Könnte man die Produktivität nicht vor allem dadurch steigern, dass digitale Prozesse besser miteinander gekoppelt werden, so dass Prozesse applikationsübergreifend automatisiert werden?
Friesike: Automatisierung ist mit Sicherheit ein großes Thema und Interoperabilität ist ja ein Problem, das für den PC so alt ist, wie der PC selbst. In der Produktion wurde viel Produktivität durch die Festlegung und Beschleunigung einzelner Arbeitsschritte gewonnen: Teile wurden reduziert, Montagezeiten verringert und so weiter. In der Wissensarbeit ist das jedoch viel schwieriger, da wir die meiste Zeit damit beschäftigt sind, etwas anderes zu tun. Wenn ich in der Produktion am Tag 150 Scheinwerfer an Fahrräder schraube, dann kann ich diese Tätigkeit im Laufe der Zeit beschleunigen. Fast alle Bürojobs sind jedoch damit beschäftigt, immer wieder anderen Tätigkeiten nachzugehen. Vorhin musste ich eine Rechnung schreiben, dann wollte jemand, dass ich ihm einen Lebenslauf in 400 Zeichen schicke, jemand anders wollte von mir ein Bild für eine Veröffentlichung und nun ein Interview.

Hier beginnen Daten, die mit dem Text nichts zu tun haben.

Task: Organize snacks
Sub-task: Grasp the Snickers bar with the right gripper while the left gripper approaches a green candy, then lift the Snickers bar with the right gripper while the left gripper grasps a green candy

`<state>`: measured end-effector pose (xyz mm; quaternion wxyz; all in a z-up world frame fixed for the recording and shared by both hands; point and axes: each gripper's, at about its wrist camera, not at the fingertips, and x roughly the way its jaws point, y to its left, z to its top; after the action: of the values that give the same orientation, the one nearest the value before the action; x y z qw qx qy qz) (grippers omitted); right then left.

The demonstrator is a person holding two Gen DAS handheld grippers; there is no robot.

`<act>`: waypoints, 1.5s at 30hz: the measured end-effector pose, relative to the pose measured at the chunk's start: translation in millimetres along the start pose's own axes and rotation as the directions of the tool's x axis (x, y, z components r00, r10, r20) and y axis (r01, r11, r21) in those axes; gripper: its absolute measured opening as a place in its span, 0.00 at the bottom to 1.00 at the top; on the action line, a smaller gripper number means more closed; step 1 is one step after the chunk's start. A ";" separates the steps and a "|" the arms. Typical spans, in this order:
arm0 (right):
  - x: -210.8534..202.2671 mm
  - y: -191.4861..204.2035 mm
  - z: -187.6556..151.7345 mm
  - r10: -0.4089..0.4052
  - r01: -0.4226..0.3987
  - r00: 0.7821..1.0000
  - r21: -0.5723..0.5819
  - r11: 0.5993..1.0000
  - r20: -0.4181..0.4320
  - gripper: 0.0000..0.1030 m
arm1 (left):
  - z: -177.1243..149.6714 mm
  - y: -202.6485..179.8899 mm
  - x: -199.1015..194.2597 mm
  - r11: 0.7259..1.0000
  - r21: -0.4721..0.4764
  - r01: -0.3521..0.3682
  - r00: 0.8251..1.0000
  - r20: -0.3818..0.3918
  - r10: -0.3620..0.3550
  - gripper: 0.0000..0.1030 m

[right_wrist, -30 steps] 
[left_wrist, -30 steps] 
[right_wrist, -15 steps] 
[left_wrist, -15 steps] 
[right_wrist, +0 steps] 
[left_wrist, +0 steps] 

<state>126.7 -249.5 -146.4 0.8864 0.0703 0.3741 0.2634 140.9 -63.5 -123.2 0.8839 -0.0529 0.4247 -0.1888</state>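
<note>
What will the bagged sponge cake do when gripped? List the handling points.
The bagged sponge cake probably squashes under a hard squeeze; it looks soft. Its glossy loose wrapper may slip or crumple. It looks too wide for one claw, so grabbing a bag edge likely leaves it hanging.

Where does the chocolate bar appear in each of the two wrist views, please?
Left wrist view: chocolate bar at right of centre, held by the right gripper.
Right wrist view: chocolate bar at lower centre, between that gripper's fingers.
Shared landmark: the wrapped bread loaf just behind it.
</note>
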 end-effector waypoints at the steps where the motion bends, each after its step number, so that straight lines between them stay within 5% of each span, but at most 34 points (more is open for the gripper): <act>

Vermutliche brauche ich von dem, was ich heute gemacht habe, nichts noch einmal genauso. Aber genau über diese Wiederverwendung würde man schneller werden. Wissensarbeit bedeutet für die meisten von uns, dass wir etwas Neues erschaffen und das ist, was Zeit kostet. Um produktiver zu werden, müssten wir besser in der Lage sein, Dinge wiederzuverwenden. In den meisten Fällen werden wir aber nach neuen Lösungen gefragt.